[[ Recorded information, beginning ]]
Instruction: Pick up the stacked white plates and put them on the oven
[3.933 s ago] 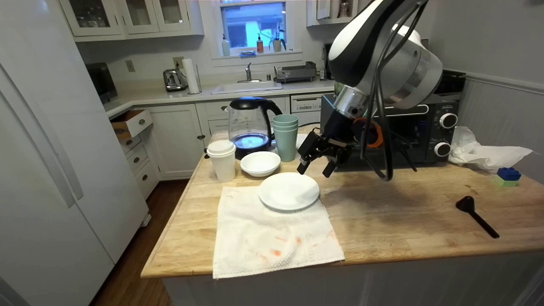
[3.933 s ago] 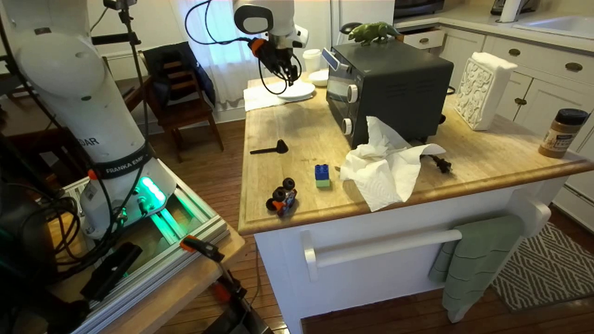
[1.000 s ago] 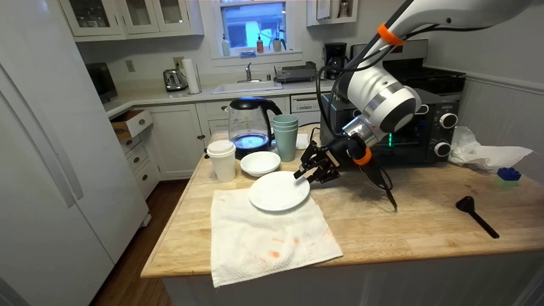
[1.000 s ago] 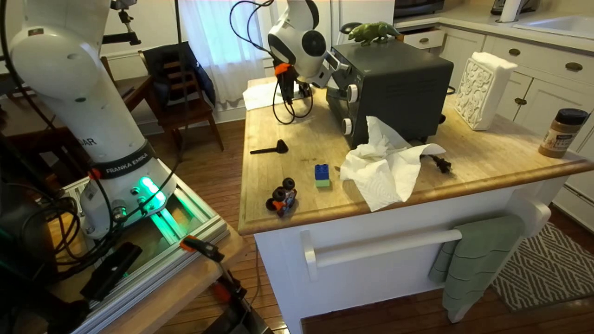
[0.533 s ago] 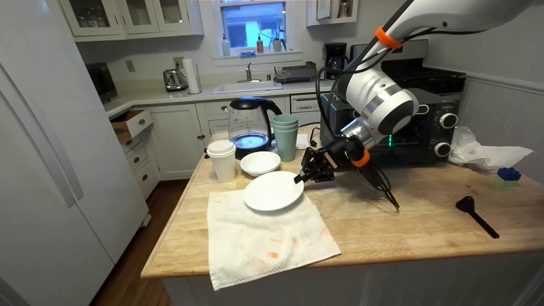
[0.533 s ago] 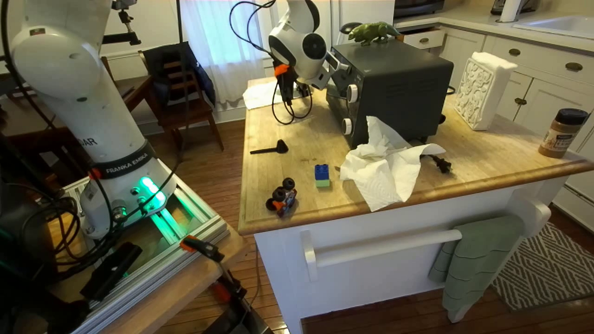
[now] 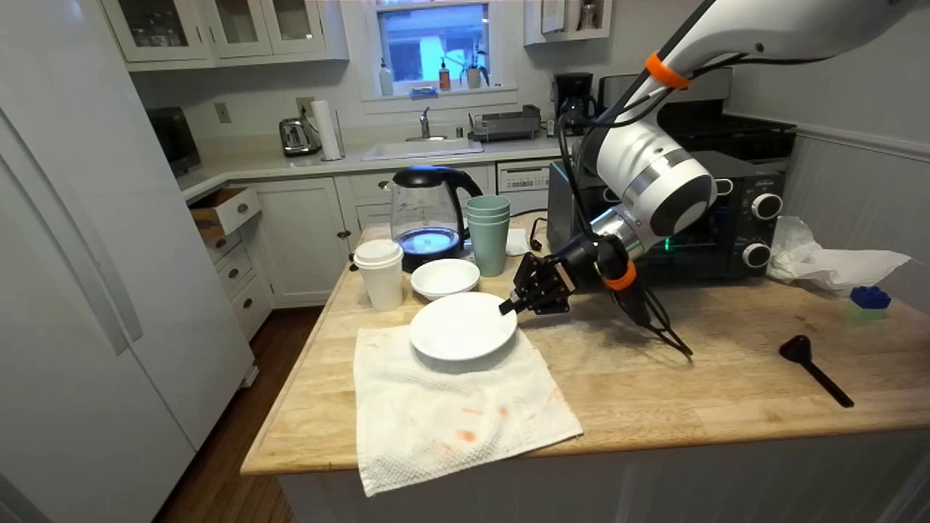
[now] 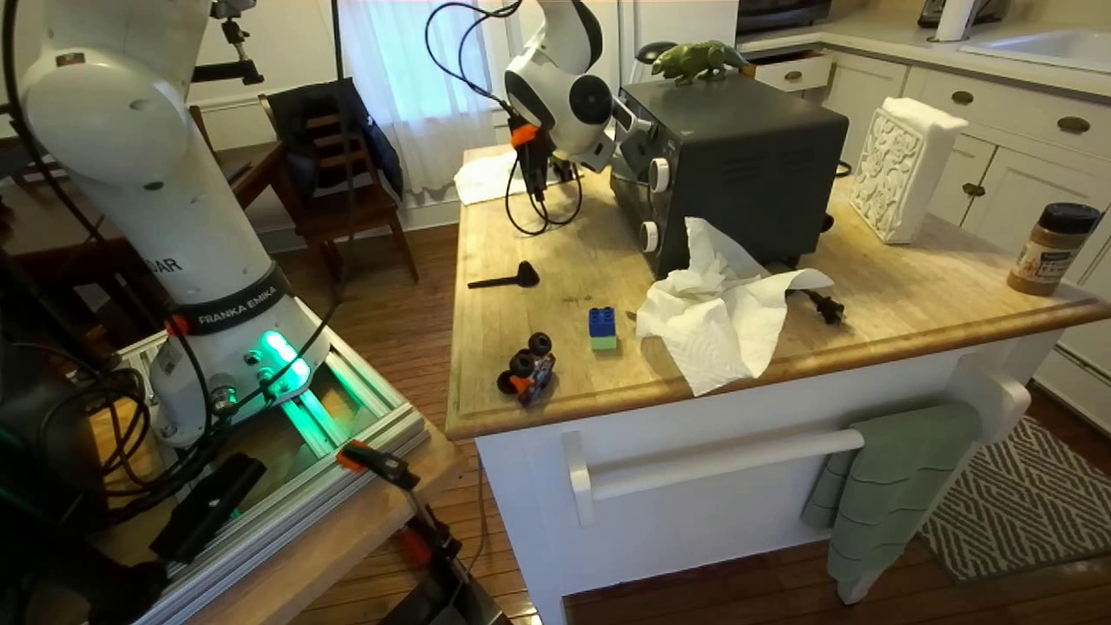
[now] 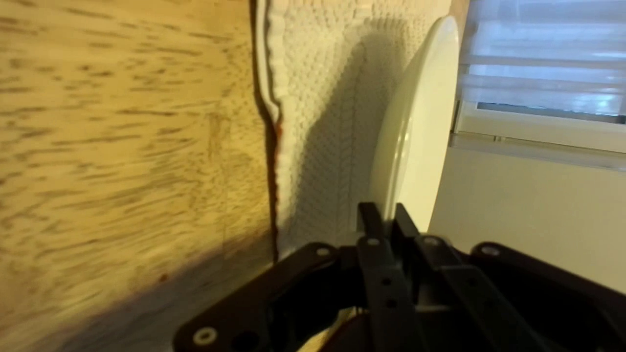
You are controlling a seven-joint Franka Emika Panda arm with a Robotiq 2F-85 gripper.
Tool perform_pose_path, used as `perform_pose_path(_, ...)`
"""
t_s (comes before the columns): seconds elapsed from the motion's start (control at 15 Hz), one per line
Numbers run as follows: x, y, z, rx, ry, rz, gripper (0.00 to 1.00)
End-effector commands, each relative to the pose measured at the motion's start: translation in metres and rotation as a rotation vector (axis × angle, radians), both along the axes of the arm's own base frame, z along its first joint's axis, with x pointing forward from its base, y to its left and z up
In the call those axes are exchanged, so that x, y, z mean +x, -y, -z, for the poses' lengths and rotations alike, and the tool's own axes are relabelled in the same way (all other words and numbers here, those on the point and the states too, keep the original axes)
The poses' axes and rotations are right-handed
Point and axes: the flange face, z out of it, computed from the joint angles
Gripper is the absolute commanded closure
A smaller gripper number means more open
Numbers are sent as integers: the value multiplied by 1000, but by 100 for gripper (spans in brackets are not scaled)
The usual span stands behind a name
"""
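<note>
In an exterior view, left to right: a lidded cup (image 7: 380, 278), a kettle (image 7: 429, 220) and a bowl (image 7: 445, 278) are seen on the wooden surface (image 7: 312, 418). The stacked plates (image 7: 463, 327) are held over the rear of a stained towel (image 7: 450, 407); contact with it cannot be judged. Green cups (image 7: 489, 241) are noted behind. The plates' right rim is pinched by the hand (image 9: 386, 218) (wrist view). Farther right, the oven (image 7: 716, 247) is observed, with crumpled paper (image 7: 825, 258) just beside it.
</note>
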Motion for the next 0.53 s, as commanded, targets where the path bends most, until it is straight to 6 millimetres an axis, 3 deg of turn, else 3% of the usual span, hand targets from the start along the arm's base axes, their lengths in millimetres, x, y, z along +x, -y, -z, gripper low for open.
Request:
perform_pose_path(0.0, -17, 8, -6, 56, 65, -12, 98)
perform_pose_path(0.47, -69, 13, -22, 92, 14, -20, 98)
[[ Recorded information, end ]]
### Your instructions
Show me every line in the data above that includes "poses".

### Answer to the problem
In the call those axes are exchanged, so that x, y, z mean +x, -y, -z, for the poses' lengths and rotations alike, and the tool's own axes are relabelled in the same way (all other words and numbers here, those on the point and the states too, keep the original axes)
The poses' axes and rotations are right-handed

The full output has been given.